Background Gestational zinc deficiency has been confirmed to impair the infant immune function. However, knowledge about effects of maternal mild zinc deficiency during pregnancy on hepatitis B vaccine responsiveness in offspring is limited. In this report, we aimed to examine how maternal zinc deficiency during pregnancy influences humoral and cellular immune responses to hepatitis B vaccination in offspring of BALB/c mice. Methodology/Principal Findings From day 1 of pregnancy upon delivery, maternal mice were given a standard diet (30 mg/kg/day zinc), zinc deficient diet (8 mg/kg/day zinc), or combination of zinc deficient diet (8 mg/kg/day zinc in the first 2 weeks of gestation) and zinc supplement diet (150 mg/kg/day zinc for the last week of pregnancy), respectively. Newborn pups of these maternal mice were immunized with hepatitis B vaccine at postnatal weeks 0, 2 and 4. Then, splenocytes and blood samples from the offspring mice were harvested for detection of serum zinc concentrations, humoral and cell-mediated immune responses, expression of cytokines using ELISA, CCK-8 and flow cytometric analysis. Results from the present study demonstrated that gestational zinc deficiency inhibited antibody responses, and decreased the proliferative capacity of T cells in offsprings immunized with hepatitis B vaccine. Additionally, HBsAg-specific cytokines analysis revealed that gestational zinc deficiency could inhibit secretion of IFN-γ from splenocytes, and decrease IFN-γ expression of CD4+ and CD8+ T cells.
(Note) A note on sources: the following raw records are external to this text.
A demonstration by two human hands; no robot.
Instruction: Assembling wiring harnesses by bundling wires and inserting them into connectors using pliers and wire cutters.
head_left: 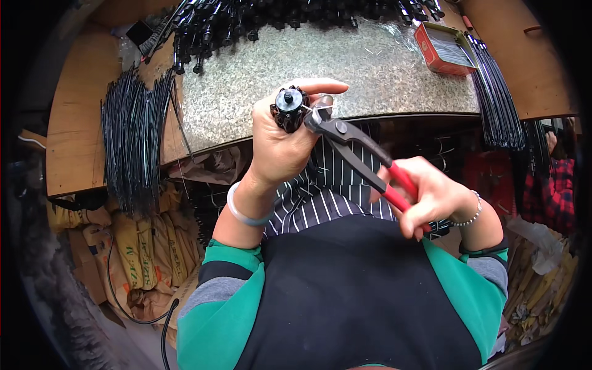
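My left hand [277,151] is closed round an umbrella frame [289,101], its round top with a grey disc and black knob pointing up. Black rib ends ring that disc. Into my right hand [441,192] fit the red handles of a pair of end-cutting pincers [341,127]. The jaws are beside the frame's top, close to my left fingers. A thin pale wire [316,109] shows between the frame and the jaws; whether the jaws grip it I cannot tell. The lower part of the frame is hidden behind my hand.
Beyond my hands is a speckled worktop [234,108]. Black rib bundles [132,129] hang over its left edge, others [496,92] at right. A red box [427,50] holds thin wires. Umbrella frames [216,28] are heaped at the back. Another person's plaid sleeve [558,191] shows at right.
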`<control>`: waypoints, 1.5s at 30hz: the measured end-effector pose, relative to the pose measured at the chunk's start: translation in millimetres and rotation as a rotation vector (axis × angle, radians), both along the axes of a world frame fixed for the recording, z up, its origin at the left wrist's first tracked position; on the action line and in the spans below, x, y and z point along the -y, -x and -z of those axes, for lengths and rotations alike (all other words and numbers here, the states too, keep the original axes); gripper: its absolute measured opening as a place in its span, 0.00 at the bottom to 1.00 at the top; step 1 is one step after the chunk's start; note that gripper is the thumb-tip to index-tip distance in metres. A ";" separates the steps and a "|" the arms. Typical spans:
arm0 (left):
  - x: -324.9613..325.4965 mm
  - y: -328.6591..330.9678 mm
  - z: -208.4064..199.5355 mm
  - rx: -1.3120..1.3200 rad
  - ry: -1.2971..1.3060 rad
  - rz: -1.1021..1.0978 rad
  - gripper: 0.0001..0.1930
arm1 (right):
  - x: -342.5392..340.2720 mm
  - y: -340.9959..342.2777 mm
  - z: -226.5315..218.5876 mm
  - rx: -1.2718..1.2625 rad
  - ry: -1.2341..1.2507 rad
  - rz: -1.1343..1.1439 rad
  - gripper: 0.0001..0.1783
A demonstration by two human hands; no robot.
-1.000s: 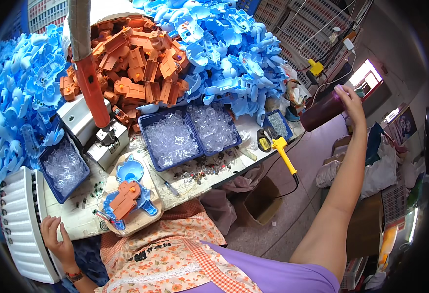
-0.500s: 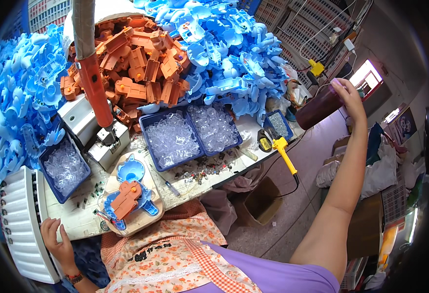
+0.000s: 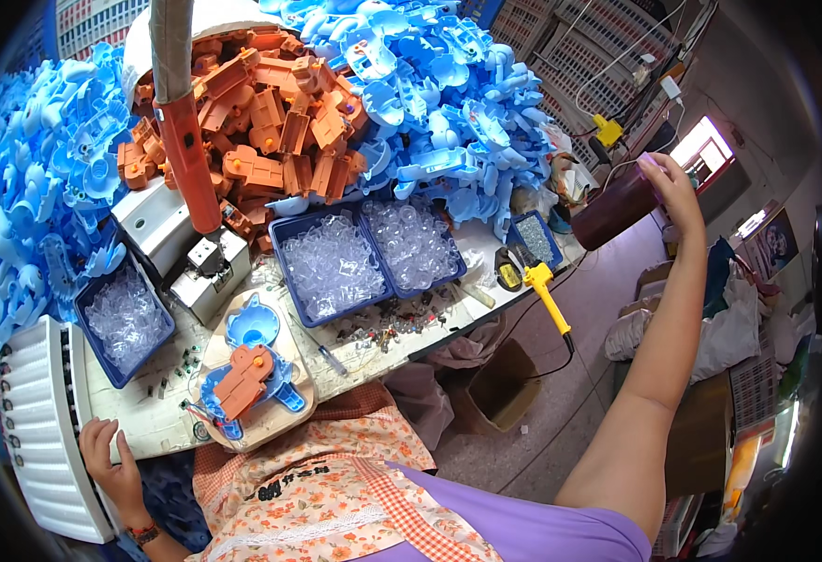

Conclusions/Significance Gestational zinc deficiency can weaken the humoral and cell-mediated immune responses to hepatitis B vaccine via decreasing B cell counts and hepatitis B virus-specific immunoglobulin G production, as well as reducing T cell proliferation, CD4+/CD8+ T cell ratio, and Th1-type immune responses.

• Publication year

  2013

• Venue

  PLoS ONE

• Publication date

  2013-09-17

• Fields of study

  Biology, Medicine

• Identifiers
  DOI 10.1371/journal.pone.0073461PMID 24069198PMCID 3775768
• External record

  Open on Semantic Scholar

• Source metadata

  Semantic Scholar, PubMed

• No claims are published for this paper.

• No concepts are published for this paper.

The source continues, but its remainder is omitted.